İnsanları hayvanlardan ayıran şey zekâsı ve hayal dünyasıdır. İnsanoğlunun yemek çeşitlerini nasıl bulduğunu düşünürseniz seks konusunda da biraz daha fikir sahibi olabilirsiniz. İnsan doymak için yemiş ama içine bir şey daha katmış. Lezzet arttıkça doymamış başka şeyler katmaya devam etmiş. Seks, yemek yapmak gibidir, lezzetlendirmek için çeşit gerekir. Bugün bu cinsel çeşitliliğe ahlaksızlık olarak gören, konuşan insanların dört duvar arasında yaşadıklarını kameraya alsak kim bilir nelerle karşılaşırız.
- Sınırsız bir cinsel keyiften bahsediyoruz ama bir sınır yok mudur?
Tek sınır kimsenin canını yakmamak ve zarar vermemek olabilir. İnsanın rızası olmadan yapılan şeylerden, çocukların maruz kaldığı iğrençliklerden bahsetmiyorum elbette.
İKİ CİNSİMİ DE İYİ İDARE ETTİM
- Madem eşcinsellikten konu açtınız, bu yüzden mutsuz oldunuz mu?
13 yaşıma kadar kadın olan tarafım çok mutsuz oldu.

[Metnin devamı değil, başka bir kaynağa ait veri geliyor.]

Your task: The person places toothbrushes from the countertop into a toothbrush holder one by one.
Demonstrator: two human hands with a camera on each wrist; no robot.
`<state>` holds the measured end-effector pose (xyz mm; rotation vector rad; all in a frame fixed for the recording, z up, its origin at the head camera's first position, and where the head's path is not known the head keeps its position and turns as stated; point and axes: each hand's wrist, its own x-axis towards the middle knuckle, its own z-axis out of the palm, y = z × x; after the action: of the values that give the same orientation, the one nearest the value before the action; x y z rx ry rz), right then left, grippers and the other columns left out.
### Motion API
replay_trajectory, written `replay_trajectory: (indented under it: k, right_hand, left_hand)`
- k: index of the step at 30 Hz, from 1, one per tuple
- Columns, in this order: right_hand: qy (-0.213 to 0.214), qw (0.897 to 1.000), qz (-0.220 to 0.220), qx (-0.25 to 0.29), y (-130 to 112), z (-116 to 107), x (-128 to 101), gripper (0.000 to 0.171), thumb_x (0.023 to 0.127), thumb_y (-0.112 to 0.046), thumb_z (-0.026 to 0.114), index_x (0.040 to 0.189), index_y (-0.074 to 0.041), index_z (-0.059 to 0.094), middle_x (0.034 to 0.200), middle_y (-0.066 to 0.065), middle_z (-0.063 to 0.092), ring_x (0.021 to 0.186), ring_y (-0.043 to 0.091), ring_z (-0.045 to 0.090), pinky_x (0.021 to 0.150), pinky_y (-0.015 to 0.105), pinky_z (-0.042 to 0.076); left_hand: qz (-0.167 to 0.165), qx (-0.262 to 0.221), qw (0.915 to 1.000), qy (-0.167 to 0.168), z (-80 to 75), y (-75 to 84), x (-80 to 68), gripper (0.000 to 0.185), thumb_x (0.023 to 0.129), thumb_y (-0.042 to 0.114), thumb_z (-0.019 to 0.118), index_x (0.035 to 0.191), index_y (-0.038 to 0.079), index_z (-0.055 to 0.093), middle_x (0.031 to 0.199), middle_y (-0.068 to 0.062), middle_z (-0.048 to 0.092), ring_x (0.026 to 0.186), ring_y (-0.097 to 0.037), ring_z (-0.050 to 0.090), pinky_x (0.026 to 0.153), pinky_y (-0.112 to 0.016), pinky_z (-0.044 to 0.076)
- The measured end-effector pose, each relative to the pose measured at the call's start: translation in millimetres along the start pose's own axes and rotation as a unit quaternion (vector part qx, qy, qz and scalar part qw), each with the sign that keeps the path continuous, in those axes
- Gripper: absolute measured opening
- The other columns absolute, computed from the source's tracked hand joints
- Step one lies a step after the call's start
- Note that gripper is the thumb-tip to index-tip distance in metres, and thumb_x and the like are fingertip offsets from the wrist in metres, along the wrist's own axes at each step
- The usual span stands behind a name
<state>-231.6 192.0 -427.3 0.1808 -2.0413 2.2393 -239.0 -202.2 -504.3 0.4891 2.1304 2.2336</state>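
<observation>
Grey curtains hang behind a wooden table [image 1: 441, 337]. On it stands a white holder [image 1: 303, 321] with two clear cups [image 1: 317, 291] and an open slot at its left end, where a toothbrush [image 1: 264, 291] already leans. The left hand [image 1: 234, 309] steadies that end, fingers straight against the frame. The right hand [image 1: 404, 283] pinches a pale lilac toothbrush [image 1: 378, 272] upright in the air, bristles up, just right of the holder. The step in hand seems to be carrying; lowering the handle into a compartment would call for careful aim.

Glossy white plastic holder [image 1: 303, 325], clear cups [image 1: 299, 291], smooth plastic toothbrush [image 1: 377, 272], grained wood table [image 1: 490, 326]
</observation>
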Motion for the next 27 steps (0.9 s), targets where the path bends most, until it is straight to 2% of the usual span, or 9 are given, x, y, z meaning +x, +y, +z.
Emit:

Tüylerim çıktıkça, sesim kalınlaştıkça... 19-20 yaşımda da mutlu oldum diyemem. 40’ımdan sonra mutlu oldum.
- Çok geç değil mi?
Kendimi kabul etmek mecburiyetinde kalmıştım. Sonra baktım ki 40 sene geçmiş ve o zamana kadar içimdeki iki cinsi de çok güzel idare etmişim.
- Seksi bir cümle bu, içinizdeki kadın ve erkek nasıl idare etmişler?
Ben kendi kendime çiçek alırım. Bunun nedeni şu: Erkek tarafım, kadın tarafımı mutlu ediyor... Ayrıca içimdeki erkek sinirlendiğinde kadın olan “Sakinleş bebeğim, bırak ben devreye gireyim sen biraz dinlen” diyor. Kadın tarafım işve ve cilve yaptığı zaman “Ağır ol bakalım dozunu kaçırdın, bunun sonunu getiremeyeceksin galiba” der... Ben, ben olmaktan mutluyum.
- Bu şizofrenik bir durum olmasın, endişelenmeye başladım...
Hayır, bu kendini kabul etme hali. Bir bedenin içindeyim ve farklı duygular içindeyim. Yaşamaya devam etmek için bunu kabul etmek zorundasınız.
AMELİYAT OLMAM
- Ameliyatla olmayı düşündünüz mü?
Ameliyatla kadın olanlara hiçbir sözüm yok ama ameliyatla acı çekip bir erkekle beraber olduğumda o erkek bir gün bana dönüp; “Ben hakiki kadın istiyorum” derse intihar ederim. Bugün estetikle her şeyi yapabiliyorsunuz ama bu sizi değiştirmez. Ölüp de mezarımı açtıklarında kemiklerimden bulacakları şey erkek! Sadece giyinip kuşanmak için kadın olmak istemezdim. Eşim olsun, gelinlik giyeyim. Sadece giyinmek için değil, çocuk da doğurmak isterdim. Her şeyimin hakiki olmasını isterdim. Ama benim hakiki olan erkek bir bedenim var. Saçımın uzun olmasından mutlu olduğum gibi bıyığımdan da mutluyum.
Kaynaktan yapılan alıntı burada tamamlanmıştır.